I'll see your saink and raise you a somet, I thought the spelling was rather creative considering the already popular use of summat and the lesser known sunnink

UncleT · 25/09/2014 17:05

Ugh. All these mistakes turn me puce with rage.

TychosNose · 25/09/2014 17:09

If you understand it enough to correct it, it doesn't really need correcting though does it?

BlueAndWhiteTeapot · 25/09/2014 18:51

A message is not less important or worthwhile if it contains spelling or grammar mistakes.

A person is not less valuable or worthwhile if they make spelling or grammar mistakes (corrects the third fourth fifth typo).

It is utterly important that people who find spelling or grammar more tricky, either because of a specific learning difficulty such as dyslexia, going to school during the period when grammar was not explicitly taught, or because it is just quite tricky sometimes, are supported.

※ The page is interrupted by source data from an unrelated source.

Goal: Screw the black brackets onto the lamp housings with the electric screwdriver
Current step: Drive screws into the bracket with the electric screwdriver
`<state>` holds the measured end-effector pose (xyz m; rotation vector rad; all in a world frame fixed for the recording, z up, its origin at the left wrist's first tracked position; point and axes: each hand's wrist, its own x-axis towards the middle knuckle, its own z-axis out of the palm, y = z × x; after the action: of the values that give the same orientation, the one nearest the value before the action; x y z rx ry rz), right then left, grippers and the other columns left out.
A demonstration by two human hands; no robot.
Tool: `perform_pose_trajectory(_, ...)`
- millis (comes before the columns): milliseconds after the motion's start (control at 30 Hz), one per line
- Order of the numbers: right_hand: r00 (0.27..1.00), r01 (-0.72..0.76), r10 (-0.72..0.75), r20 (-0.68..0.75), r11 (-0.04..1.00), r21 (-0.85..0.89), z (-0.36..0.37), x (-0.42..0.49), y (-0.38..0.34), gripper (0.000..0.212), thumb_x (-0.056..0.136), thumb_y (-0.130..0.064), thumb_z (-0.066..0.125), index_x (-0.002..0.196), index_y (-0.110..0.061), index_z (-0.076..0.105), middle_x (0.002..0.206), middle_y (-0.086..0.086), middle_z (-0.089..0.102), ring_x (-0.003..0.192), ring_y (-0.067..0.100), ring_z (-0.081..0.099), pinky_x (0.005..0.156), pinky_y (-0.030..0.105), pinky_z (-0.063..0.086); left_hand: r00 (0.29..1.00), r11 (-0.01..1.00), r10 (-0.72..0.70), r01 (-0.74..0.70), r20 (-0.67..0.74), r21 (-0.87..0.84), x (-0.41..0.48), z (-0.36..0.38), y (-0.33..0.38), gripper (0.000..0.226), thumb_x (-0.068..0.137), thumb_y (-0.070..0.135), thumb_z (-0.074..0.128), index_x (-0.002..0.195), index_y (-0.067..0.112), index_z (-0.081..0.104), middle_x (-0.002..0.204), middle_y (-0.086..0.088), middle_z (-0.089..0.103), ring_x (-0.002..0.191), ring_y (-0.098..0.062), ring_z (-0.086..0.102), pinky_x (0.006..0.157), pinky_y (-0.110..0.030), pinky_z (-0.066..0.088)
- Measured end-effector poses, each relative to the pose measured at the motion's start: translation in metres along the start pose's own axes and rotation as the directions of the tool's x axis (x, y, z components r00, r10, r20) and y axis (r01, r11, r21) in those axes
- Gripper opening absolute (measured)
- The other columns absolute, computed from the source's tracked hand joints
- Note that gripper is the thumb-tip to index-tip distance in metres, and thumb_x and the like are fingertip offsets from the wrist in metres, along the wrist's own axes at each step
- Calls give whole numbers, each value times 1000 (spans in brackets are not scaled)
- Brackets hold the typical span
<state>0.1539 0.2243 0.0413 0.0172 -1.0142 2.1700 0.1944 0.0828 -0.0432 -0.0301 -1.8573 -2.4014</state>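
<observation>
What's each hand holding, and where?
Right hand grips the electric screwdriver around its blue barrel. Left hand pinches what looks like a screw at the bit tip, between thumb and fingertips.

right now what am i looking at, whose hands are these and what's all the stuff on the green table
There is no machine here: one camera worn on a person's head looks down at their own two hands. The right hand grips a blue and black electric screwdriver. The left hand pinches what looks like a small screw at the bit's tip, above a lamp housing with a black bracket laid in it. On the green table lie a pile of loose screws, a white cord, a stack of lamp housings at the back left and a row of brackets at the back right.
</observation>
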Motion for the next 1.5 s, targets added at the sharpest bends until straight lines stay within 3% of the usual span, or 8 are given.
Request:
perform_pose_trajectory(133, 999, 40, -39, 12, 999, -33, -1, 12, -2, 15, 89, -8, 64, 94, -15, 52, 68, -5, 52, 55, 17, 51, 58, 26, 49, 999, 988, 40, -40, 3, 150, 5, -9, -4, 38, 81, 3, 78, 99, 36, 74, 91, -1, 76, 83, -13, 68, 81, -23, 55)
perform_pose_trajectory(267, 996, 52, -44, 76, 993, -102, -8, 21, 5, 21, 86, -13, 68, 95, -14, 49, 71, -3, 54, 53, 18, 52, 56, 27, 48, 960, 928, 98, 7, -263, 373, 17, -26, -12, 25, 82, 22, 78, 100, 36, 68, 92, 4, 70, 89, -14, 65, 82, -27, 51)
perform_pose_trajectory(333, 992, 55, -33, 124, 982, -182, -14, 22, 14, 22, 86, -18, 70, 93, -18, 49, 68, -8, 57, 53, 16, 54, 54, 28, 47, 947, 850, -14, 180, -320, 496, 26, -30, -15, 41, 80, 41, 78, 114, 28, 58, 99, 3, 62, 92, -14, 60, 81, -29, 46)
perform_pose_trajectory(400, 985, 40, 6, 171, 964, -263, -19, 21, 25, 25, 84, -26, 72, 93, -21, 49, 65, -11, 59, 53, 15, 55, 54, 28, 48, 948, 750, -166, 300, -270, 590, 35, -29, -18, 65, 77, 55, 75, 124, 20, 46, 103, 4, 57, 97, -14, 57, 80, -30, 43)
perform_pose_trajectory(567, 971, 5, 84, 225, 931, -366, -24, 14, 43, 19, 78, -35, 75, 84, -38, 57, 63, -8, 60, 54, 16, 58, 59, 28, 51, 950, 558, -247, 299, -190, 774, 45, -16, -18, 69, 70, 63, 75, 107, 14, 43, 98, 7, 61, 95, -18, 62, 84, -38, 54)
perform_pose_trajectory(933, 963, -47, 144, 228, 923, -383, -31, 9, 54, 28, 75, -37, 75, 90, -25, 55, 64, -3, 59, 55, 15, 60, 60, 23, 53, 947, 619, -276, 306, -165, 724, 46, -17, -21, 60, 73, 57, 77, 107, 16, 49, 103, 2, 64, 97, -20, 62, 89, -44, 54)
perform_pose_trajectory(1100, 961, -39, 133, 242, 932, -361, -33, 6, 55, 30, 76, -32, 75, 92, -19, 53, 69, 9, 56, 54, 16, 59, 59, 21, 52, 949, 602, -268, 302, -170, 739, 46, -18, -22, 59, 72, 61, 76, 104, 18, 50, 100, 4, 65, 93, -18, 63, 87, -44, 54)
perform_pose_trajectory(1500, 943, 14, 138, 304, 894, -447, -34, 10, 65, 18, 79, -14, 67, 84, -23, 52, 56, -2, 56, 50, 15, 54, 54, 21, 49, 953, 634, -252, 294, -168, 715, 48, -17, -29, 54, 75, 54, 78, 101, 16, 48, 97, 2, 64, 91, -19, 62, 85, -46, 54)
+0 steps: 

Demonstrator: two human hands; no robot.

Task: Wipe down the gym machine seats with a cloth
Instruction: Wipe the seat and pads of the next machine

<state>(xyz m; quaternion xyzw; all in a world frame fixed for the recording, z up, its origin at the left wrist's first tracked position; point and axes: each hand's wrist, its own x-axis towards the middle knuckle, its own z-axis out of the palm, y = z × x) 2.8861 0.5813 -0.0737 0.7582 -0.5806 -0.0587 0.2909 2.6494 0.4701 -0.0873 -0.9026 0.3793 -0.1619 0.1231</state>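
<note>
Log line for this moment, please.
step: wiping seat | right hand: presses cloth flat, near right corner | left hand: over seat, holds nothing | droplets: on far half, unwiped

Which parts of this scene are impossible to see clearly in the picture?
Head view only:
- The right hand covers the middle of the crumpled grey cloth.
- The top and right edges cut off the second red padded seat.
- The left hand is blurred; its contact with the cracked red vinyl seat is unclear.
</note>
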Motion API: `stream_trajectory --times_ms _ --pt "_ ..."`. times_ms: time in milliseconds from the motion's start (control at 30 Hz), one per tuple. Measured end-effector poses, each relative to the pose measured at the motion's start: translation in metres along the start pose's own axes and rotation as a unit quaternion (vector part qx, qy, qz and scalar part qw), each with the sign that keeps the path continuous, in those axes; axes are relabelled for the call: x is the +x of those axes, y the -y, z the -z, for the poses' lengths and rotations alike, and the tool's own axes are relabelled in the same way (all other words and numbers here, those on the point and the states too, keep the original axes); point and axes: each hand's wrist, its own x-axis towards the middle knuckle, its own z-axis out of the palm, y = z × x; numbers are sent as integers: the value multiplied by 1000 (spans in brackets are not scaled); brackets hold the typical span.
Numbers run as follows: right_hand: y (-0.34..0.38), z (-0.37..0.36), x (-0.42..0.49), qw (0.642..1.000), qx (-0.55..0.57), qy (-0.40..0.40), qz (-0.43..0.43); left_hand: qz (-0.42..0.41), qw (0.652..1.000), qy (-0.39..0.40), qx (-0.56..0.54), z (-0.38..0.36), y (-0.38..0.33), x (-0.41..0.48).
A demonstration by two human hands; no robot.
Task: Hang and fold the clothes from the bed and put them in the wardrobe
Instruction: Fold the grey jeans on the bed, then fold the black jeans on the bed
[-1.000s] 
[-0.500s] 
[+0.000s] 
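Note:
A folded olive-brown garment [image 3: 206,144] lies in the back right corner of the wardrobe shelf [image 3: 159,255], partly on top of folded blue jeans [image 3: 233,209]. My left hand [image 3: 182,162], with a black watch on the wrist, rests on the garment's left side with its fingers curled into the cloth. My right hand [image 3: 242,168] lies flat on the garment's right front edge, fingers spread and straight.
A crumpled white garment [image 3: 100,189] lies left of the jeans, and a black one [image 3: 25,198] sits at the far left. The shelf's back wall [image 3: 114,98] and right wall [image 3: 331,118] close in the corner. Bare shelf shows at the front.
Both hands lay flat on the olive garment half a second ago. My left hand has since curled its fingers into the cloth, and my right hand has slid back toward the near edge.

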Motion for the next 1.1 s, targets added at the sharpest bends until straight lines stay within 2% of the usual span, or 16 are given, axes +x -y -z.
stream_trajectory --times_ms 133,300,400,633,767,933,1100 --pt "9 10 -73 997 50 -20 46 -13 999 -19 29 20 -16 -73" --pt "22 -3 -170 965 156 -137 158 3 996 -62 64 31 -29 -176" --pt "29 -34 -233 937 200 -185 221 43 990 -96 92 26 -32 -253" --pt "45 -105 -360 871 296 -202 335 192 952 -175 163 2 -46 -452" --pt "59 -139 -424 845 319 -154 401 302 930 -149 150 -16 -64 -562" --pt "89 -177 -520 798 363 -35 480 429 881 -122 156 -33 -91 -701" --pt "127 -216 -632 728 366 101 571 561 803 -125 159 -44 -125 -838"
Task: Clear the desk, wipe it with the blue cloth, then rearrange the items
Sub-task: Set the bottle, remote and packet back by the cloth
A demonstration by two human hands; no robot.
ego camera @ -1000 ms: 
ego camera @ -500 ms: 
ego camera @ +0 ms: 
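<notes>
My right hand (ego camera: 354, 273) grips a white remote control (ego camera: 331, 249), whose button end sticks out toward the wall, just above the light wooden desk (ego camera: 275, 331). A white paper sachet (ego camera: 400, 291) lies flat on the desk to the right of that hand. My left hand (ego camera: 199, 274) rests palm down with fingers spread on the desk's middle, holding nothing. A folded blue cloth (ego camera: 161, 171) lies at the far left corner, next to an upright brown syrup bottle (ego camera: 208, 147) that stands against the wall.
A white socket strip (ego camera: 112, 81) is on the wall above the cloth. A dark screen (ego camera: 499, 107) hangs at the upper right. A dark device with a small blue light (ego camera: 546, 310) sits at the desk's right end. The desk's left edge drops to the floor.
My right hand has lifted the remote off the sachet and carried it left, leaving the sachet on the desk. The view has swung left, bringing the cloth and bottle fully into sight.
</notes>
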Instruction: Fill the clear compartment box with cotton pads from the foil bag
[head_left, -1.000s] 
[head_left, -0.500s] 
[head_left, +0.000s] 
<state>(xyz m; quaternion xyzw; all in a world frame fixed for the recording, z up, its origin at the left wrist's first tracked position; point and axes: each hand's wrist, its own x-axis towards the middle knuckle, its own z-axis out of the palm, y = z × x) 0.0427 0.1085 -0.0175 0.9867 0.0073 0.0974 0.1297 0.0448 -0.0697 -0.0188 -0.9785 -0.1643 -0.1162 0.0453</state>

A lot of the time, we learn from what we see. Of course it doesn't matter on a forum if we write "would of" instead of "would have". But it matters enormously in a job application, and if we are used to seeing "would of" on the forum we read all the time, often, that is what will stick in our heads and make it on to the paper.

cartsmar · 25/09/2014 19:08

YANBU OP!

And for someone who claims not to give a shit about this sort of thing, usualsuspect333 sure does like commenting on these things! Strange.

jellybelly701 · 25/09/2014 19:23

I'm 22 and have been making this mistake my whole life. Not a single person (including teachers at school) have ever pulled me up on it and I had never given it much thought so I didn't realise it was wrong.

It was actually a MNer that pointed it out to me by saying ' its have! Have fucking have!!!' if I remember correctly.

Alisvolatpropiis · 25/09/2014 19:25

jelly you had shit English teachers then.

Beastofburden · 25/09/2014 19:30

I would never correct anything on MN unless it is a thread about language and someone asks me.

I sometimes am nice enough to make the same mistake back to make the person feel at home, but not if they annoy me Grin.

I enjoy language so I get pleasure out of seeing it in action, and when it goes wrong it is like watching a machine crashing its gears. But I keep my wincing to myself.

MiddletonPink · 25/09/2014 20:17

You look more of a twat correcting a mistake than you do making one.

ToffeeWhirl · 25/09/2014 20:22

pippin - YANBU. It drives me mad when people write this. Thank you for pointing it out.